But one underrated turnaround might not look that way on paper. Academy Park won 15 games last year, but Frank Wolf departed after the season. In Kevin Stewart’s first year, with a young roster, you might expect some back slide.
But the Knights enter their regular-season finale Thursday at Penn Wood with a 14-7 record. The Knights sit seventh in the District 1 Class 5A rankings, and were due to host Penn Wood in the first round of the tournament. The Patriots knocked AP out of the postseason last year, 73-48.
Stewart has had to deal with a remarkable number of challenges. Only one player, Jalen Cassidy, has played in every game. Stewart has weathered absences to his two leading scorers, Derrick Northern (for six games in December) and Tahriq Marrero (who’s missed the last four).
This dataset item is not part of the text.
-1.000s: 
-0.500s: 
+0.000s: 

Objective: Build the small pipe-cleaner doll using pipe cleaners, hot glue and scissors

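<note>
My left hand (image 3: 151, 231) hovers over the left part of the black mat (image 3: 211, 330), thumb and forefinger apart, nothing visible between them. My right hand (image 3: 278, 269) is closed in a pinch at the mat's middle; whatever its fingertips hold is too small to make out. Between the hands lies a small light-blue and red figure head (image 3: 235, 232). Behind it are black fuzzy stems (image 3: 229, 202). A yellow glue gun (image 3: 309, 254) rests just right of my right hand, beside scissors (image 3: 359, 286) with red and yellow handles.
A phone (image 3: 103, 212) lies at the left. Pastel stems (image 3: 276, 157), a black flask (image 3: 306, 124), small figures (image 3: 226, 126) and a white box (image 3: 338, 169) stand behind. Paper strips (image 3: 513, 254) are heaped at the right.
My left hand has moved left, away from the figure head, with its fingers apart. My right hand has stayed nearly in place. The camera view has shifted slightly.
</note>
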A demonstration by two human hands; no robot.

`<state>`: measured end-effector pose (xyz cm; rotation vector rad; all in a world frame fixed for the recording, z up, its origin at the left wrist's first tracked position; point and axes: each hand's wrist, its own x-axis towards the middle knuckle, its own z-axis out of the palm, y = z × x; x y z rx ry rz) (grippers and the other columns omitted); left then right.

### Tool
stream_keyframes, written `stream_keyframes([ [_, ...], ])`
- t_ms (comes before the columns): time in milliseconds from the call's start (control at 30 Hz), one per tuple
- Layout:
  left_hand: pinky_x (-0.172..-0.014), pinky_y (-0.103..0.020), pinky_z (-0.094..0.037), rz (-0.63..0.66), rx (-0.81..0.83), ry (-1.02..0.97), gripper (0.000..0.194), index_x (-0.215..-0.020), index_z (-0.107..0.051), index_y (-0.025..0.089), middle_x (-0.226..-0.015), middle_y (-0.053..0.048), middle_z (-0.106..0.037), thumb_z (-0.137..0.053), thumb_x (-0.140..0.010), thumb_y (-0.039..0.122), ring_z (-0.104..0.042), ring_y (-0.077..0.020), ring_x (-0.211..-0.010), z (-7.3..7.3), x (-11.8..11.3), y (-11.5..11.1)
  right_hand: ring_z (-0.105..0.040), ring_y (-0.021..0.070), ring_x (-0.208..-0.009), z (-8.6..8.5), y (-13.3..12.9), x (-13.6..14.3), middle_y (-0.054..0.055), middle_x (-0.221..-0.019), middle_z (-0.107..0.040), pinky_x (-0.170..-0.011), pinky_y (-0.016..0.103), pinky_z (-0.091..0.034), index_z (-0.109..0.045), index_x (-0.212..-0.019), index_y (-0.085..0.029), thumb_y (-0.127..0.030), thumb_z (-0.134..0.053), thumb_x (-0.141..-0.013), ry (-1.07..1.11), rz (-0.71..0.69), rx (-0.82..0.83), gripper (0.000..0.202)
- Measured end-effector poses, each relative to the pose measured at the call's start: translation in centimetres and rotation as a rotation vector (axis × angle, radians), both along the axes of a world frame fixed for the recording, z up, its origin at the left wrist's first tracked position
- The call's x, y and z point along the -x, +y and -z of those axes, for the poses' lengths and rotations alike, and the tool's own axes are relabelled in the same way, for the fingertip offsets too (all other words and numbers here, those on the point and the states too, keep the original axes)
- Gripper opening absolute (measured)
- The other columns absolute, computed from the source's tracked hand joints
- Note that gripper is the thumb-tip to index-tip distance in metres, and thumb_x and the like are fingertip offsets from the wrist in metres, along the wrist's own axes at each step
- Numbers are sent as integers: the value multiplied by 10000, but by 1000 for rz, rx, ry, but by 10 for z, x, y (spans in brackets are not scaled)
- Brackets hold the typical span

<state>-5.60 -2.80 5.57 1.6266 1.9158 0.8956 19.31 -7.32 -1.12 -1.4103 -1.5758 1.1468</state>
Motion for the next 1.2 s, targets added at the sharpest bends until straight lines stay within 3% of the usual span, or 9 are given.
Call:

It’s led to Stewart giving young players minutes earlier than he expected. And while it hasn’t been a perfect run through — see a 12-point home loss to Chichester — the Knights have had success while still building for the future.
“When you’re establishing culture in a program, we lost some seniors along the way who were not able to buy in, which is fine,” Stewart said. “Which gets some of the younger guys thrown in the fire early. So it’s a day-by-day, brick-by-brick process. We emphasize situations every day in practice to get them more game-ready and improve their IQ.”